Extracted records:
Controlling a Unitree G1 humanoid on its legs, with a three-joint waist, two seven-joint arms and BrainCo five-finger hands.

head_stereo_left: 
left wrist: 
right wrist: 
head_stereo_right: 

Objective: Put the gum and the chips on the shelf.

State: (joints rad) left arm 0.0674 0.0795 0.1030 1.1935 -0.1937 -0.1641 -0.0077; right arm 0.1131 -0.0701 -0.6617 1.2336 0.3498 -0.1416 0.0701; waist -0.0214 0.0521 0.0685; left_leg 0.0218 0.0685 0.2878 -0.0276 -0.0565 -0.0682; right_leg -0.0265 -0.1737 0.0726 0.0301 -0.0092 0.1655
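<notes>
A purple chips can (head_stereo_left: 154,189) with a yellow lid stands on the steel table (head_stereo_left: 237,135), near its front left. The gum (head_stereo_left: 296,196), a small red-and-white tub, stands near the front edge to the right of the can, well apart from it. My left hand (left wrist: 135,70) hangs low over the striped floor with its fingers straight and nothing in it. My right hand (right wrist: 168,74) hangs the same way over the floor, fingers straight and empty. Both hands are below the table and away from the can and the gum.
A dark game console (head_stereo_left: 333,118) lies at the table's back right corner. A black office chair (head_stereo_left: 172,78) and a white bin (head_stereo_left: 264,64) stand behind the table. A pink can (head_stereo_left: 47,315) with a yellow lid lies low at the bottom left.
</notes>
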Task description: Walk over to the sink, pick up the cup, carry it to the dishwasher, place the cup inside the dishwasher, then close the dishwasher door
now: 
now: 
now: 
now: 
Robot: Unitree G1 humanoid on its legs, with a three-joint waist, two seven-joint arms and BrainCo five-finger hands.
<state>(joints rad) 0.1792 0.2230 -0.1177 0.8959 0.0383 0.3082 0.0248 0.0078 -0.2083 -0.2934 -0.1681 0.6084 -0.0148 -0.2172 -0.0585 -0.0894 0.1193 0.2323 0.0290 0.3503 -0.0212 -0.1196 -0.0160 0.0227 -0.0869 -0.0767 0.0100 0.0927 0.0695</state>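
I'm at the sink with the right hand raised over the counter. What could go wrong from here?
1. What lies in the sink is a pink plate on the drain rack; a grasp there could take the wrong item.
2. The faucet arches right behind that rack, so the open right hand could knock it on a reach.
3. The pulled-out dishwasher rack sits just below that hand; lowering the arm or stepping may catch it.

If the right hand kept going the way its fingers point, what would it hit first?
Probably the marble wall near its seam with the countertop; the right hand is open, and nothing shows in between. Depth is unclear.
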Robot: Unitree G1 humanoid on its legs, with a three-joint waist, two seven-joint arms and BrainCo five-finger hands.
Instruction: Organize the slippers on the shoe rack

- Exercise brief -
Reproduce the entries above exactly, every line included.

- Answer section -
Controlling a Unitree G1 humanoid on its legs, with a three-joint waist, two seven-joint arms and BrainCo five-finger hands.

head_stereo_left: 
left wrist: 
right wrist: 
head_stereo_right: 

Objective: Put the gum and the chips on the shelf.

State: (joints rad) left arm 0.0674 0.0795 0.1030 1.1935 -0.1937 -0.1641 -0.0077; right arm 0.1131 -0.0701 -0.6617 1.2336 0.3498 -0.1416 0.0701; waist -0.0214 0.0521 0.0685; left_leg 0.0218 0.0685 0.2878 -0.0276 -0.0565 -0.0682; right_leg -0.0265 -0.1737 0.0726 0.0301 -0.0092 0.1655
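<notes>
A purple chips can (head_stereo_left: 154,189) with a yellow lid stands on the steel table (head_stereo_left: 237,135), near its front left. The gum (head_stereo_left: 296,196), a small red-and-white tub, stands near the front edge to the right of the can, well apart from it. My left hand (left wrist: 135,70) hangs low over the striped floor with its fingers straight and nothing in it. My right hand (right wrist: 168,74) hangs the same way over the floor, fingers straight and empty. Both hands are below the table and away from the can and the gum.
A dark game console (head_stereo_left: 333,118) lies at the table's back right corner. A black office chair (head_stereo_left: 172,78) and a white bin (head_stereo_left: 264,64) stand behind the table. A pink can (head_stereo_left: 47,315) with a yellow lid lies low at the bottom left.
</notes>
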Task description: Walk over to the sink, pick up the cup, carry it to the dishwasher, place the cup inside the dishwasher, then close the dishwasher door
now: 
now: 
now: 
now: 
Robot: Unitree G1 humanoid on its legs, with a three-joint waist, two seven-joint arms and BrainCo five-finger hands.
<state>(joints rad) 0.1792 0.2230 -0.1177 0.8959 0.0383 0.3082 0.0248 0.0078 -0.2083 -0.2934 -0.1681 0.6084 -0.0148 -0.2172 -0.0585 -0.0894 0.1193 0.2323 0.0290 0.3503 -0.0212 -0.1196 -0.0160 0.0227 -0.0869 -0.0767 0.0100 0.0927 0.0695</state>
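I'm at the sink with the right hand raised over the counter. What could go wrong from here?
1. What lies in the sink is a pink plate on the drain rack; a grasp there could take the wrong item.
2. The faucet arches right behind that rack, so the open right hand could knock it on a reach.
3. The pulled-out dishwasher rack sits just below that hand; lowering the arm or stepping may catch it.

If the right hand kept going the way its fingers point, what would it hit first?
Probably the marble wall near its seam with the countertop; the right hand is open, and nothing shows in between. Depth is unclear.
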Robot: Unitree G1 humanoid on its legs, with a three-joint waist, two seven-joint arms and BrainCo five-finger hands.
Instruction: Organize the slippers on the shoe rack

That concludes the output.